# Winter tire test



## CharlieRomeo (Feb 25, 2013)

Hi, everyone. We bought our 2013 Cruze LTZ in February and decided to put winter wheels & tires on it this year to protect the very expensive stock wheels. I went with the 16" wheels and Bridgestone Blizzak tires both from Tirerack.com. Last night we got some freezing rain, so I decided to go try them out before the roads are salted. I couldn't believe how much they improve the handling on ice. Turning and accelerating were almost normal, and stopping ability was greatly improved. Just for comparison, I then drove our 2006 Jeep Liberty with Wrangler Adventure tires. The Cruze definitely stopped better. With the Jeep in 4WD, the cornering and accelerating were about equal. Very impressive for the Cruze. I won't ever go back to using all-seasons year round. The only drawback is that my wife gets comments that her wheels look "ghetto." She doesn't want wheel covers though, and I agree with her that the all black wheels look good.


----------



## giantsnation (Oct 11, 2012)

Blizzaks are the one of best winter tires just expensive. Firestone's winterforce are a good knockoff and about half the cost too.


----------



## XtremeRevolution (Jan 19, 2012)

giantsnation said:


> Blizzaks are the one of best winter tires just expensive. Firestone's winterforce are a good knockoff and about half the cost too.

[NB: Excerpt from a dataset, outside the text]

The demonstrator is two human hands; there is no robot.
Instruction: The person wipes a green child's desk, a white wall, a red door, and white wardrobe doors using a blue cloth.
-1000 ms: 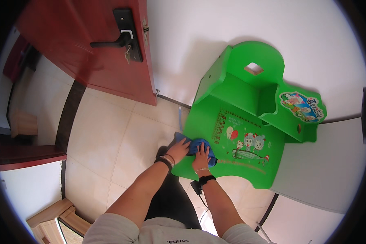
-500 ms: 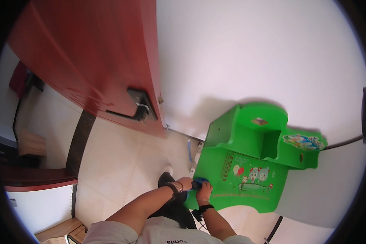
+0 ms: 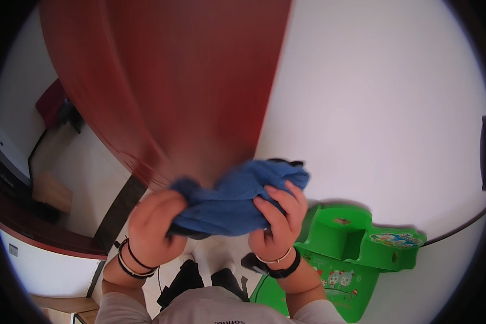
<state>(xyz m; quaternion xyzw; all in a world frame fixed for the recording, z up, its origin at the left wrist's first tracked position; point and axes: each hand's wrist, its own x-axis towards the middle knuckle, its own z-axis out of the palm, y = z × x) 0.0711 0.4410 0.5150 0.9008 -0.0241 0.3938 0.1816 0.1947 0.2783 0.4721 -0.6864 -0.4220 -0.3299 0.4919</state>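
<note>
A blue cloth (image 3: pixel 227 210) is bunched up and raised in front of the red door (image 3: pixel 189 81). My left hand (image 3: pixel 156 224) grips its left end, with the fingers curled round it. At the right end, my right hand (image 3: pixel 278 221) holds the cloth with its fingers bent over the front. Dark bits stick out at the cloth's upper right and lower left edges; I cannot tell if they belong to the door handle, which is otherwise hidden. Part of the cloth and the door behind it are blurred.
A green child's desk (image 3: pixel 335 291) with a raised shelf stands against the white wall (image 3: pixel 378 108) at the lower right. On the left are a dark red-topped white cabinet (image 3: pixel 54 270) and a wooden box (image 3: pixel 53 194). A dark threshold strip (image 3: pixel 121 208) crosses the tiled floor.
Both hands have risen from the green desk's near left corner to the door, with the blue cloth between them. The view has shifted, so the door now fills more of the middle.
</note>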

It all depends on the purpose. The Blizzaks do far better on ice. Less road noise, more ride stability, and reportedly bettrr life. Winter force tires do much better in deep snow. It all depends on your region. 

If you think Blizzaks are expensive, go look at the Michelin X-ice. 

Sent from mobile.


----------



## MilTownSHO (Oct 9, 2013)

Just installed my Blizzack WS-70s today on stock rims , bring on the snow!


----------



## zeoalex (Aug 24, 2013)

XtremeRevolution said:


> It all depends on the purpose. The Blizzaks do far better on ice. Less road noise, more ride stability, and reportedly bettrr life. Winter force tires do much better in deep snow. It all depends on your region.
> 
> If you think Blizzaks are expensive, go look at the Michelin X-ice.
> 
> Sent from mobile.


if you do it right, they're not TOO much more expensive...I think it was like +70 for the xice3's over my blizzaks...and they were offering a $50 rebate. If I wasn't getting wheels too, I probably would have done them


----------



## Vetterin (Mar 27, 2011)

Just remember that even 10 wheel drive will not help you STOP better than a set of snow tires will.


----------



## PanJet (Jun 18, 2013)

CharlieRomeo said:


> I won't ever go back to using all-seasons year round.


I hear you. I used to be an all-season purist (grew up in NE Montana winters and that's all we ever used), but my wife convinced me to get snow tires "for her." I have to say the difference is amazing. I can get by just fine with a good set of all-seasons, but I feel far more confident on a good set of snows in the winter now.



XtremeRevolution said:


> It all depends on the purpose. The Blizzaks do far better on ice. Less road noise, more ride stability, and reportedly bettrr life. Winter force tires do much better in deep snow. It all depends on your region.
> 
> If you think Blizzaks are expensive, go look at the Michelin X-ice.
> 
> Sent from mobile.


Depending on how you hit the rebates, the Michelins can be about the same or just slightly more, although right now the Michelins went off rebate and the Blizzaks are on, so the difference is about $150 at the moment.

That being said, I love my Michelin Xi3's. They are quiet, efficient (for a snow tire), and do quite well on snow/ice. The Blizzaks probably do better on snow/ice, but they also don't do as well on dry roads, which I wanted.


----------



## GoSpeedGo88 (May 3, 2013)

Another good alternative is the Goodyear Ultra Grip. They got great reviews on Tire Rack. Cost $152 each (Blizzaks and X-Ice are $199 each). I am getting a set of Goodyears this time. I have had both the Blizzaks and X-Ice on different cars, liked the X-Ice better.


----------



## NYCruze2012 (Jan 16, 2012)

Personally I happen to like to Firestone Winterforce tires. Not that expensive and they really get the job done.

Sent from my last surviving brain cell


----------



## boraz (Aug 29, 2013)

winter tires make all the difference in the world.


----------